Arbeit, auf die das Wetter keine Rücksicht nimmt. Im Winter müssen Blees und Merk die Flächen am Teich von Schnee räumen – im schneereichen Winter 2019 stießen sie an ihre Grenzen. „Wenn es über Nacht einen Meter schneit, hast du zu kämpfen“, sagt Blees. „Und wenn du den ganzen Tag bei minus 20 Grad mit dem Wasser rumpritschelst, setzt das Fingern und Gelenken schlimm zu.“
Er trägt zwar im Wasser Wathosen, ansonsten Neoprenstiefel und Handschuhe. Doch je dicker die Hände eingepackt sind, umso weniger Gefühl haben sie. Und Gefühl braucht man beim Sortieren, Schlachten und Filetieren. „An Weihnachten hab ich nur noch heulend dagesessen, weil das so wehtat“, erinnert sich Merk.
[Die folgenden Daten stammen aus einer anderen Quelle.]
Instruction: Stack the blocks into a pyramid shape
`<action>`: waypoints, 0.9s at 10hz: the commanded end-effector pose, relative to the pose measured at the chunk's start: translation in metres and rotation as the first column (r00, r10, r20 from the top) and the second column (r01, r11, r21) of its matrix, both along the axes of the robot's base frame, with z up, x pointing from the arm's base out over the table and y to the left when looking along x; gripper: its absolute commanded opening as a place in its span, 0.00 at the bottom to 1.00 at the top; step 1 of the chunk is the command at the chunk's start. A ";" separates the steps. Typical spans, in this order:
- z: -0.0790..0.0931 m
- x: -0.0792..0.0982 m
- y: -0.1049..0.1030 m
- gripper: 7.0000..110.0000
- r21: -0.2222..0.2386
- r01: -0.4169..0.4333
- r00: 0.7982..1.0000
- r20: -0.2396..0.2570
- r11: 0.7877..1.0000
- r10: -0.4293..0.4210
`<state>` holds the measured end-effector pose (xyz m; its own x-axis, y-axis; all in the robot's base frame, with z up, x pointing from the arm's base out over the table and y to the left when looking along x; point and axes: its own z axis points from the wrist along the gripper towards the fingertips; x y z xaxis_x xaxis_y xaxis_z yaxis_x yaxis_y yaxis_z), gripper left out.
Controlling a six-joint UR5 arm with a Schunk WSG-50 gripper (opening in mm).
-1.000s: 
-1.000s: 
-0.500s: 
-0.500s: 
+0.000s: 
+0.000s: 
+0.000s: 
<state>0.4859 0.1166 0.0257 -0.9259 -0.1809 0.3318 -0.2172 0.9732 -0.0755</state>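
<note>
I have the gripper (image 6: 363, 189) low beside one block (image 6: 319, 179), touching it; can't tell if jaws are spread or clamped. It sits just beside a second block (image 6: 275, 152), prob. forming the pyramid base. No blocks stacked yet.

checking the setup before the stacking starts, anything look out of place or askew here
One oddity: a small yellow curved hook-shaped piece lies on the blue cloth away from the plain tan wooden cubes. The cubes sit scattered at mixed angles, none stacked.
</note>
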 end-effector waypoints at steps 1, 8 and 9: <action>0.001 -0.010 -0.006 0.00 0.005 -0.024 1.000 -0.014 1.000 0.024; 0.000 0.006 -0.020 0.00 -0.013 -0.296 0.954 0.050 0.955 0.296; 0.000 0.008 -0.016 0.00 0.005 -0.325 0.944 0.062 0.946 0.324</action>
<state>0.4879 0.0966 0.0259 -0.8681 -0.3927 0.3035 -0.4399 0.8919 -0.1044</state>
Dennoch: Tauschen wollen die beiden nicht. „Ich bin schon als Bub ständig mit der Angel losgezogen, einen Bürojob könnte ich nicht machen“, sagt Dominik Blees. Manuela Merk, die ursprünglich Medienkommunikation studiert und in der Veranstaltungsbranche gearbeitet hat, hat sich gut eingearbeitet. Sie wirkt stolz und glücklich mit dem gemeinsamen Werk. „Ich bin sein Lehrling“, sagt sie und lacht. Blees, der das Handwerk gelernt hat, bestätigt: „Sie ist kaum langsamer als ich.“
In der Krise weitete sich das Blickfeld auch weit über Oberbayern hinaus: Urlauber, die in Mittenwald auf den Geschmack gekommen waren, fragten an, ob Blees und Merk nicht nur liefern, sondern auch verschicken könnten. „Wir haben das im kleinen Stil angefangen, das funktioniert“, sagt Dominik Merk. In der Styroporbox und mit Trockeneis – über Nacht bekommen nun deutschlandweit Liebhaber von Saibling & Co fangfrischen Fisch aus Mittenwald. Das sei ausbaufähig, findet der 29-Jährige.
Auf die Zeit nach den ärgsten Corona-Beschränkungen blicken die beiden voller Zuversicht. Am 25. Mai dürfen Wirtshäuser und Hotels wieder öffnen. Wie sagt man in Bayern: Es gibt nichts Schlechtes, was nicht auch etwas Gutes hat.